Given the records underneath, please repeat exactly the lines from the line with "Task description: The" through the line with "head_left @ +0", passing over any picture.

══ Records ══

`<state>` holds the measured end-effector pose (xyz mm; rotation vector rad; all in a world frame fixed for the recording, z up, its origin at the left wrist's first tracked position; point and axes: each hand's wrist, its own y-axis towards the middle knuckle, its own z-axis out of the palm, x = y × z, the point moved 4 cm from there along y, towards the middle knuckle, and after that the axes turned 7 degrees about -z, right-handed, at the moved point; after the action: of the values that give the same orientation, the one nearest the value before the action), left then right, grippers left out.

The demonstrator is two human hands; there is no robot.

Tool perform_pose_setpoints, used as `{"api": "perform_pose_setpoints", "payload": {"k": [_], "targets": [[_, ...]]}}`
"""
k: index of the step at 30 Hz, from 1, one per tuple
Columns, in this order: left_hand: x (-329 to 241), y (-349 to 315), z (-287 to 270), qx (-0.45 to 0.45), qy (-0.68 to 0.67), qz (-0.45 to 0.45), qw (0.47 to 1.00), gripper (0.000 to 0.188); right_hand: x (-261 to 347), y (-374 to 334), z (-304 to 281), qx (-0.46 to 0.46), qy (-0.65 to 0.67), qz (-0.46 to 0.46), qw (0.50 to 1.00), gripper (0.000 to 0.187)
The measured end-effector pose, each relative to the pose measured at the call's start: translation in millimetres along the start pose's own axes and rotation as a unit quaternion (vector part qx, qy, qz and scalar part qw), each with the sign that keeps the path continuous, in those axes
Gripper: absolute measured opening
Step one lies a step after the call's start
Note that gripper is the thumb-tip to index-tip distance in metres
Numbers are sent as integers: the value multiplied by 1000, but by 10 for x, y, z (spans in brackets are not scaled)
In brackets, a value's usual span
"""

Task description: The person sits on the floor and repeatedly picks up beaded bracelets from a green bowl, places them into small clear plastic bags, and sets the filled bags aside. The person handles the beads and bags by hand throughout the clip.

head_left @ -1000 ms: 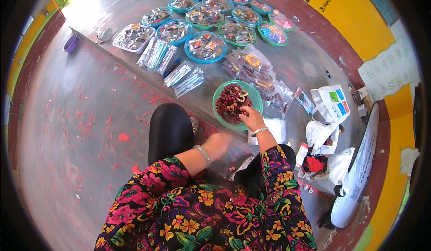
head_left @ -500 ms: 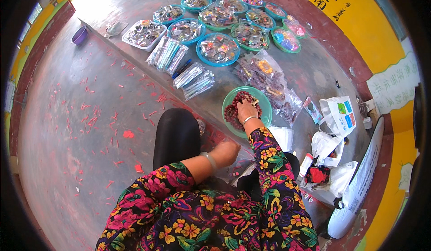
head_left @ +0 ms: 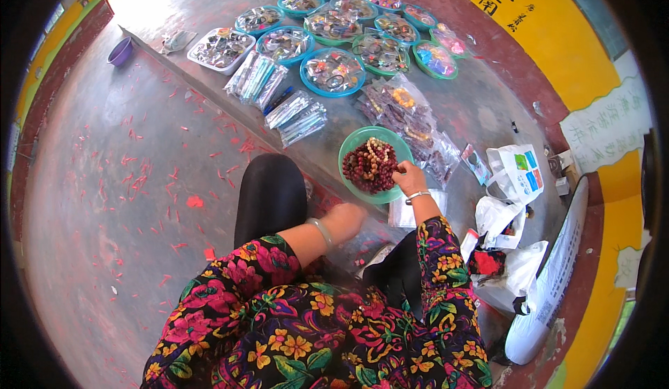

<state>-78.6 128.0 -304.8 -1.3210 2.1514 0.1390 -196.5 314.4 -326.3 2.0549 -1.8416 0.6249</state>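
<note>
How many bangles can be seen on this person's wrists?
2: a pale bangle on the wrist of the left hand, and a silvery bangle on that of the right hand. Sleeves may hide more.

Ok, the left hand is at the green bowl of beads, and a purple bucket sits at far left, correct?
No, the head view shows the right hand at the green bowl of beads; the purple bucket does sit at far left.
</note>
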Motion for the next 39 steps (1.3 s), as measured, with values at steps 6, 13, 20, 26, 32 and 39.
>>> {"api": "perform_pose_setpoints", "payload": {"k": [6,13,20,26,32,39], "targets": [[164,109,124,-55,-22,-17,998,16,-143,-218,-233,14,199,7,980,25],[247,135,25,-85,-72,-77,991,15,321,-592,-678,60,332,-66,939,17],[274,164,35,-115,-91,-55,988,13,773,-899,-792,140,333,-106,926,17],[199,137,-31,-126,-126,-39,983,14,880,-952,-796,162,250,-141,944,20],[215,127,-9,-82,-117,-69,987,17,921,-974,-740,224,244,-134,934,19],[180,120,-36,-97,-115,-32,988,16,921,-1001,-706,218,172,-162,947,20]]}}
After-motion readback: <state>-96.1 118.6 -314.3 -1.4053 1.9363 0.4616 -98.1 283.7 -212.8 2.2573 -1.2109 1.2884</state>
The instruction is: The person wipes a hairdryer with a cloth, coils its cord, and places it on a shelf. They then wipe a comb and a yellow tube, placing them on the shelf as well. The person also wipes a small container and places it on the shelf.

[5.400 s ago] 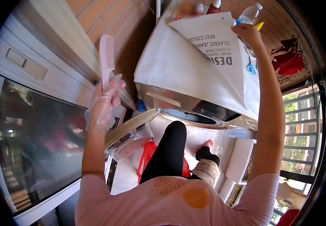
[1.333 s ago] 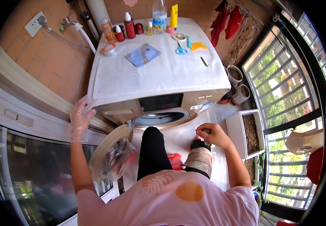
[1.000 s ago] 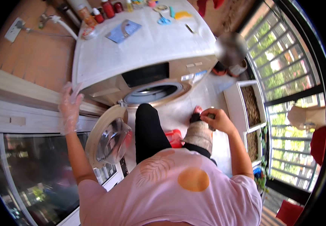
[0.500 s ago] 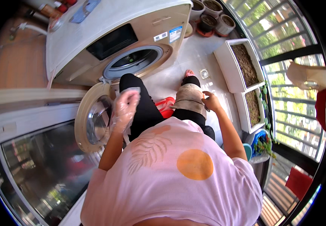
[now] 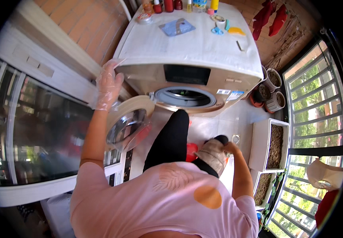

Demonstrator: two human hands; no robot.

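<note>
My left hand (image 5: 109,85), in a clear plastic glove, reaches the front left corner of the washing machine (image 5: 139,75). Its thumb stands apart from the fingers, and no object shows in it. Below it, the machine's round door (image 5: 128,123) hangs open, so the drum opening (image 5: 185,97) is exposed. A beige cloth (image 5: 212,155) with a dark line lies over my right leg. Bare and low on the right, my right hand (image 5: 231,148) has its fingers curled at the cloth's upper edge; the fingertips are partly hidden.
On the machine's white top lie a blue packet (image 5: 177,27), blue scissors (image 5: 217,30), a yellow comb-like piece (image 5: 236,30) and several bottles. White planters (image 5: 260,144) with soil line the right side by barred windows. A glass sliding door (image 5: 52,131) is at the left.
My left hand has risen from near my knee to the machine's corner. The view has shifted, bringing the machine's top into sight. My right hand remains by the beige cloth.
</note>
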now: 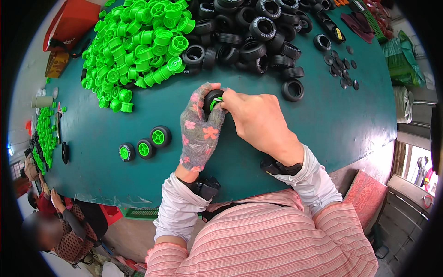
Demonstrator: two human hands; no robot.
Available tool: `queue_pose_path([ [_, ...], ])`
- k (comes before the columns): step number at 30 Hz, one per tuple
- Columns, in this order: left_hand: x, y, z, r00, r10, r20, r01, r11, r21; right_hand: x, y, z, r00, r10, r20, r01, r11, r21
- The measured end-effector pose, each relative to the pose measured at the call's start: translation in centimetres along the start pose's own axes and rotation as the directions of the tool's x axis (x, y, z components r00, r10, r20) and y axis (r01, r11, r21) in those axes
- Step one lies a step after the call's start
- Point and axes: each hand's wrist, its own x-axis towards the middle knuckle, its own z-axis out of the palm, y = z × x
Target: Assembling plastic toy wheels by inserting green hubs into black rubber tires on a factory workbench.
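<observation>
My left hand (199, 127), in a grey fingerless glove with pink flowers, is closed round a small toy wheel. The wheel has a black tire (210, 98) with a green rim (213, 105) inside it. Thumb and fingers of my bare right hand (258, 117) pinch together at the rim's right side. A thin pale sliver shows at those fingertips; its kind is too small to make out. To the left, on the green table (194, 187), lie three wheels (144, 148) with green rims inside black tires.
A big heap of green rims (134, 51) lies ahead to the left, beside a heap of black tires (251, 41). Small black discs (340, 67) are scattered at the far right. Another person (69, 226) is at the table's left edge, near more green rims (45, 134).
</observation>
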Motion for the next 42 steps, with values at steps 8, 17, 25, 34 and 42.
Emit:
queue_pose_path([
  [8, 0.5, 0.0, -0.4, 0.989, -0.15, 0.014, 0.136, 0.851, -0.507, -0.2, 1.2, 0.0, 0.98, 0.189, 0.057, -0.196, 0.962, 0.188],
  [17, 1.2, -1.0, -0.2, 0.99, -0.144, -0.012, 0.105, 0.774, -0.624, 0.7, 0.8, 1.4, 0.953, 0.284, 0.103, -0.3, 0.848, 0.436],
  [25, 1.5, -1.5, 0.6, 0.998, -0.019, -0.068, -0.01, 0.915, -0.403, 0.8, 1.4, 1.2, 0.966, 0.241, 0.096, -0.258, 0.928, 0.27],
  [34, 0.7, -0.5, 2.3, 0.987, 0.109, -0.12, -0.119, 0.99, -0.079, 0.4, 1.7, 0.7, 0.939, 0.329, 0.102, -0.341, 0.848, 0.405],
  [42, -0.1, -0.4, 1.2, 0.996, 0.005, -0.086, -0.01, 0.998, -0.058, 0.6, -0.4, 0.9, 0.992, -0.021, -0.128, 0.026, 0.999, 0.041],
])
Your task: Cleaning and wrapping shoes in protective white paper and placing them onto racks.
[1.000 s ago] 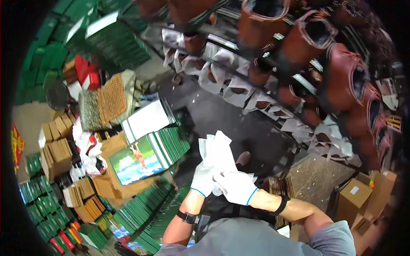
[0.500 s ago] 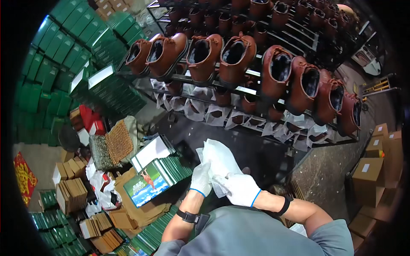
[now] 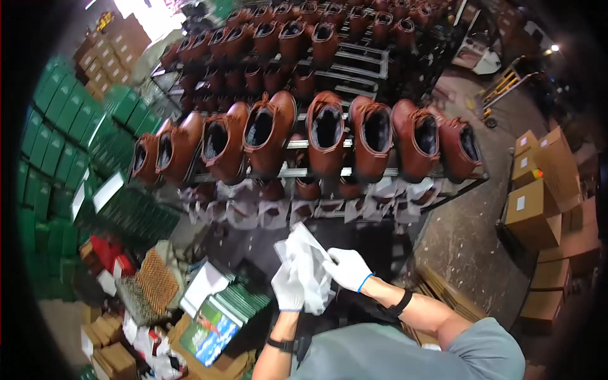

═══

_Finished exercise:_
Task description: The person sits on the floor and repeatedly picks up beaded bracelets from a green bowl, places them into small clear plastic bags, and sets the filled bags aside. The person handles the beads and bags by hand throughout the clip.

head_left @ -1000 ms: 
head_left @ -500 ms: 
head_left @ +0 ms: 

Nothing else belongs to this exercise.